Given information:
════════════════════

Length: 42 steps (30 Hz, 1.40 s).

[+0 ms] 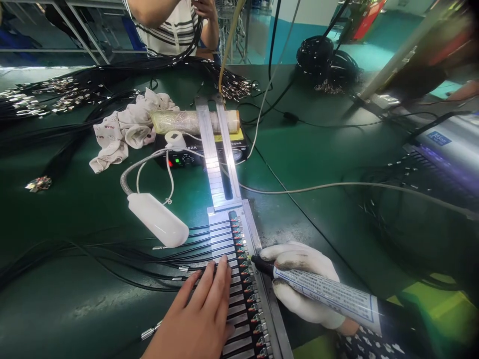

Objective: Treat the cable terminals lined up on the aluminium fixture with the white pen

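Note:
My bare left hand (200, 311) lies flat, fingers stretched out, pressing on black cables (209, 239) laid across a metal fixture rail (254, 299). My right hand (305, 289), in a soiled white glove, grips a pen-shaped dispenser (325, 291) with a printed label. Its dark tip touches the row of small connectors (245, 271) lined up along the rail. A white gooseneck lamp (159, 219) hangs just left of the rail, shining on it.
A black control box (187, 154), a plastic-wrapped roll (194, 121) and a white rag (123, 129) lie behind the rail. Bundles of black cables (56, 99) cover the left of the green table. Another person in a striped shirt (175, 25) stands at the far edge. A machine (441, 149) sits at right.

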Tool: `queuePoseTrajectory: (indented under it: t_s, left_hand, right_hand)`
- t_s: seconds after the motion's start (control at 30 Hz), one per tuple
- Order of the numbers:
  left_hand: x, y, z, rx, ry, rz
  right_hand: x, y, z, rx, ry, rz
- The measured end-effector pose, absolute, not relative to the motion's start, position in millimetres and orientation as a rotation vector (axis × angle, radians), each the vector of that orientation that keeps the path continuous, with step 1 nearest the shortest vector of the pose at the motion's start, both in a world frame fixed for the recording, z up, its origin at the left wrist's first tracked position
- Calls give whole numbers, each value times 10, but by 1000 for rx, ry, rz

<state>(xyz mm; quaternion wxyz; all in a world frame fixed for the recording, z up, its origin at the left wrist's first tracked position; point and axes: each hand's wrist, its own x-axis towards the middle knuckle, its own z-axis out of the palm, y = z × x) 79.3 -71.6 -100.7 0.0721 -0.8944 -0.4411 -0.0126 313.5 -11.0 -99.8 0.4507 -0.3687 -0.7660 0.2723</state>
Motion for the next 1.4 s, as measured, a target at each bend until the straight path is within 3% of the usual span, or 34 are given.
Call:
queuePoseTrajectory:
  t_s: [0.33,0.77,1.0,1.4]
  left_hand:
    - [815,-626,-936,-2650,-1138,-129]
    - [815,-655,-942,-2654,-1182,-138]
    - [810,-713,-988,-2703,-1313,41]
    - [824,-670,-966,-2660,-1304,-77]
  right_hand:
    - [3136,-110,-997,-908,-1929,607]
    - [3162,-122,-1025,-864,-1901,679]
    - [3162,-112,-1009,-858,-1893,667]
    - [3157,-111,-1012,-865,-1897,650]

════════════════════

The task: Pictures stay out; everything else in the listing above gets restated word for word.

Answer box:
Length: 42 steps (30 Hz, 1.40 s).

[+0 ms] 

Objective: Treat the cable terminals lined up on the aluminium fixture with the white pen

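Note:
My bare left hand (200, 311) lies flat, fingers stretched out, pressing on black cables (209, 239) laid across a metal fixture rail (254, 299). My right hand (305, 289), in a soiled white glove, grips a pen-shaped dispenser (325, 291) with a printed label. Its dark tip touches the row of small connectors (245, 271) lined up along the rail. A white gooseneck lamp (159, 219) hangs just left of the rail, shining on it.
A black control box (187, 154), a plastic-wrapped roll (194, 121) and a white rag (123, 129) lie behind the rail. Bundles of black cables (56, 99) cover the left of the green table. Another person in a striped shirt (175, 25) stands at the far edge. A machine (441, 149) sits at right.
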
Tool: `queuePoseTrajectory: (indented under it: t_s, left_hand, right_hand)`
- t_s: seconds after the motion's start (control at 30 Hz), one per tuple
- Order of the numbers:
  left_hand: x, y, z, rx, ry, rz
  right_hand: x, y, z, rx, ry, rz
- The measured end-effector pose, absolute, not relative to the motion's start, position in millimetres and orientation as a rotation vector (axis × angle, radians), each the vector of that orientation that keeps the path continuous, with step 1 nearest the shortest vector of the pose at the motion's start, both in a world frame fixed for the recording, z up, its origin at the left wrist's first tracked position
- Calls give whole numbers, each value times 10, but by 1000 for rx, ry, rz

<state>(xyz mm; quaternion wxyz; all in a world frame fixed for the recording, z up, its origin at the left wrist's first tracked position; point and axes: each hand's wrist, its own x-axis towards the middle knuckle, its own z-axis out of the palm, y = z × x) 79.3 -71.6 -100.7 0.0721 -0.8944 -0.4411 -0.0126 313.5 -11.0 -99.8 0.4507 -0.3687 -0.7660 0.2723</state>
Motion for the next 1.4 s, as measured, a target at each bend until the straight path is within 3% of the usual span, or 34 are given.
Call:
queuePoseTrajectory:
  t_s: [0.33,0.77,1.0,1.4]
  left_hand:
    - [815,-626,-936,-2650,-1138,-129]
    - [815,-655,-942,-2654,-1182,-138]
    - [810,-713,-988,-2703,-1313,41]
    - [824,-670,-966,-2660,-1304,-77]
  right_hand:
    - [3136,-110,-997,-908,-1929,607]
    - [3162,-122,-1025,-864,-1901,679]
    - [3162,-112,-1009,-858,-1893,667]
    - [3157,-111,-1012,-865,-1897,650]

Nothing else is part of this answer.